This readme file was generated on 2023-05-02 by Matheus H.C. Barboza

# 1 INTRODUCTORY INFORMATION
- Title: Data associated with the paper "A comparative analysis of leisure accessibility metrics and equity impacts of a new monorail line in São Paulo"
- Paper authors: Matheus H.C. Barboza, Mariana Giannotti.

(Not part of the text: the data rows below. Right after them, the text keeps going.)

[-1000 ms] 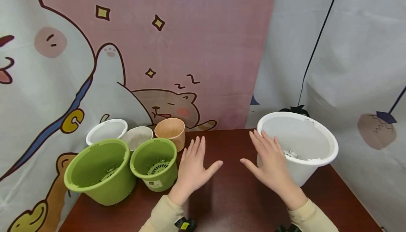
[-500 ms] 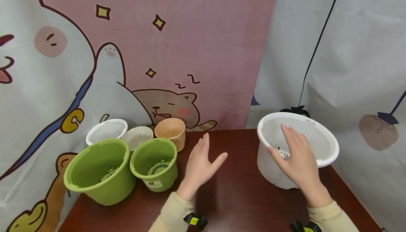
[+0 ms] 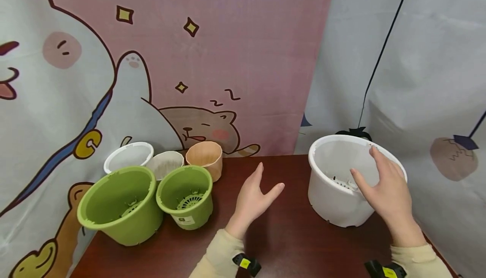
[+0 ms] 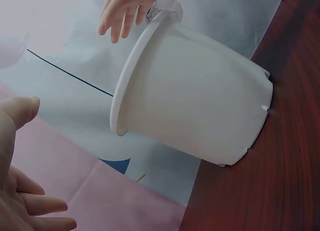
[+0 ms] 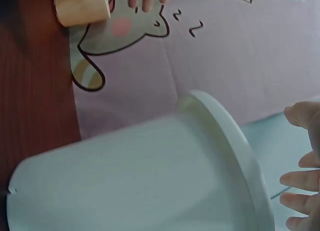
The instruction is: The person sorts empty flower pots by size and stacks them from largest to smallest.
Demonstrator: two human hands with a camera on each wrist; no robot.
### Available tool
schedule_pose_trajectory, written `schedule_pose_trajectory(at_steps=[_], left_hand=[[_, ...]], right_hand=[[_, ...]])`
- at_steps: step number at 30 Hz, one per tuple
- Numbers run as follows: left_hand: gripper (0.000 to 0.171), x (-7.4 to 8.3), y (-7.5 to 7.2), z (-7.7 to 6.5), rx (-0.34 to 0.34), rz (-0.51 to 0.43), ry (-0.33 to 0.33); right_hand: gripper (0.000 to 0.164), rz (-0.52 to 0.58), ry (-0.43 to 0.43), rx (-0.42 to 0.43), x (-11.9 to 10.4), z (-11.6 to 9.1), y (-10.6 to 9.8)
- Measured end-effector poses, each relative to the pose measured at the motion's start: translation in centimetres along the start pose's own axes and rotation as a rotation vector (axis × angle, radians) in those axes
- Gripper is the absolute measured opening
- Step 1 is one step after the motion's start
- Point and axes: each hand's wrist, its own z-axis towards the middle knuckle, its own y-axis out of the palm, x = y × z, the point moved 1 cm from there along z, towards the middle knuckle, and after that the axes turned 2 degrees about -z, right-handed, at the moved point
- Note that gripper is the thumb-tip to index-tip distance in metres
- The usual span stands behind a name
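Hovering just off the rim of the large white pot (image 3: 338,198), the right hand (image 3: 392,191) has its thumb spread wide from its fingers. The pot stands upright on the right of the counter (image 3: 303,248). The left hand (image 3: 251,200), its thumb also wide of the fingers, hangs over the counter between that pot and the smaller green pot (image 3: 184,198).

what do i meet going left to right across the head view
Large green pot, small ribbed white pot, smaller green pot, orange pot, left hand, large white pot, right hand.
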Motion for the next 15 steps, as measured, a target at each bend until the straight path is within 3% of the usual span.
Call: schedule_pose_trajectory(at_steps=[15], left_hand=[[0.085,0.8,2.5,1.2,-0.012,-0.010,-0.012]], right_hand=[[0.073,-0.027,0.171,0.005,4.1,0.7,-2.4]])
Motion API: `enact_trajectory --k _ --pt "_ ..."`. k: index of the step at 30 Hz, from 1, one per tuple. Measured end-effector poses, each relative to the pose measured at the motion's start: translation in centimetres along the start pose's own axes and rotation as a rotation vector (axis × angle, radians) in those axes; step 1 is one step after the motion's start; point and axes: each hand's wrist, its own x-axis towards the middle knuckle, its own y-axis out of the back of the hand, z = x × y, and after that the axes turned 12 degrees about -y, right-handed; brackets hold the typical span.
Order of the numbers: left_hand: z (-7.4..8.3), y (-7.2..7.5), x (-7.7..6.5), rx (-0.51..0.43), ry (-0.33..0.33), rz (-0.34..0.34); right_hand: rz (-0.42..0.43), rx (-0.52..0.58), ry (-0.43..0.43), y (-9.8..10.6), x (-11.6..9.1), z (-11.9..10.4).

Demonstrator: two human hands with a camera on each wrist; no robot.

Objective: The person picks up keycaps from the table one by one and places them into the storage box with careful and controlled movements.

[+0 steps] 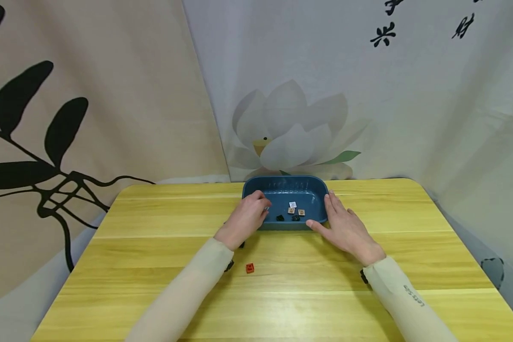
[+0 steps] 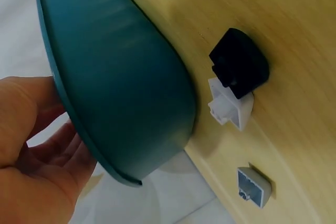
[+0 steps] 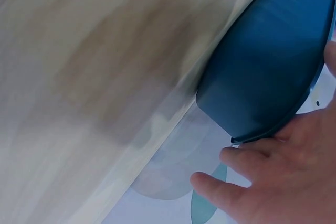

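Here, printed cloth backs my yellow wooden surface; a blue oblong tray lies between right hand, spread, and left hand, grip unclear.

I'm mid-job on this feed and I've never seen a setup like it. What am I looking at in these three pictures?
No machine here: a person works bare-handed. The wide picture comes from a head camera; the other two come from cameras on each wrist. A blue tray with small keycap-like pieces in it stands on a wooden table. Outside it lie a red piece and, in the left-wrist view, a black piece and two pale pieces. The right hand touches the tray's right end. The left hand reaches over its left end; its grip is unclear.
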Motion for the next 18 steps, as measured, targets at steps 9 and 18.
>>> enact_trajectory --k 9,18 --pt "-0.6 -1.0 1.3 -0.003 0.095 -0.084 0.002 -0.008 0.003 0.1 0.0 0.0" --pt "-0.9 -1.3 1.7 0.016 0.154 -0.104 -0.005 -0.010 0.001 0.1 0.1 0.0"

Anna B. Grigolon, and Karst T. Geurs
- Contact: matheushenriquebarboza@gmail.com
- Short description of files:
    - \input
        - \data_base
			- rmsp.pbf: an OpenStreetMap street network of São Paulo, used by the r5r package
			- SP20181016_Base.zip: GTFS of the São Paulo public transport network for the base scenario
        - \data_prop
			- rmsp.pbf: an OpenStreetMap street network of São Paulo, used by the r5r package
			- SP20181016_L15C.zip: GTFS of the São Paulo public transport network for the proposed scenario 
		- \layers
			- \EQUIPAMENTOS_SHP_TEMA_CULTURA
				- SIRGAS_SHP_TEMA_-_CULTURA_BIBLIOTECAS.shp: location of libraries
				- SIRGAS_SHP_TEMA_-_CULTURA_ESPACOS_CULTURAIS.shp: location of cultural centers
				- SIRGAS_SHP_TEMA_-_CULTURA_MUSEUS.shp: location of museums
				- SIRGAS_SHP_TEMA_-_CULTURA_TEATRO-CINEMA-SHOW.shp: location of cinemas, theaters and concert halls
			- \SIRGAS_SHP_parquespde5
				- SIRGAS_SHP_parquespde5.shp: location of parks
			- Area_funcionamento_parques.csv: info about the parks
			- Zonas2017b.shp: layer with the traffic zones
			- centroids_zones_coord.shp: zones centroids
		- Basico_SP1.csv: data from the census
    - \results
        - persons_access.csv: accessibility results for each person
        - zones_access.csv: accessibility results for each zone
	- shared_version.R: code to process the data and generate the results and pictures of the paper
 
# 2 METHODOLOGICAL INFORMATION
- Methods: descripted in the paper
- Software: RStudio 2023.03.0

# 3 SHARING AND ACCESS INFORMATION
- License: CC-BY

# 4 DATA SPECIFIC INFORMATION FOR \input\data_base\rmsp.pbf
- an OpenStreetMap street network of São Paulo, used by the setup_r5 function of the r5r package
- available at the research group

# 4 DATA SPECIFIC INFORMATION FOR \input\data_base\SP20181016_Base.zip
- General Transit Feed Specification (GTFS) of the São Paulo public transport network for the base scenario, including municipal buses, and rail lines
- it represents the network from 2018-10-16
- available at the research group

# 4 DATA SPECIFIC INFORMATION FOR \input\data_prop\rmsp.pbf
- an OpenStreetMap street network of São Paulo, used by the setup_r5 function of the r5r package, the same of the base scenario
- available at the research group

# 4 DATA SPECIFIC INFORMATION FOR \input\data_prop\SP20181016_L15C.zip
- General Transit Feed Specification (GTFS) of the São Paulo public transport network for the proposed scenario. Contains the same information of the base scenario, adding the complete Line 15
- it represents the network from 2018-10-16
- designed by Freiberg (2022), following the “Relatório Integrado da CMSP” (Metrô, 2021)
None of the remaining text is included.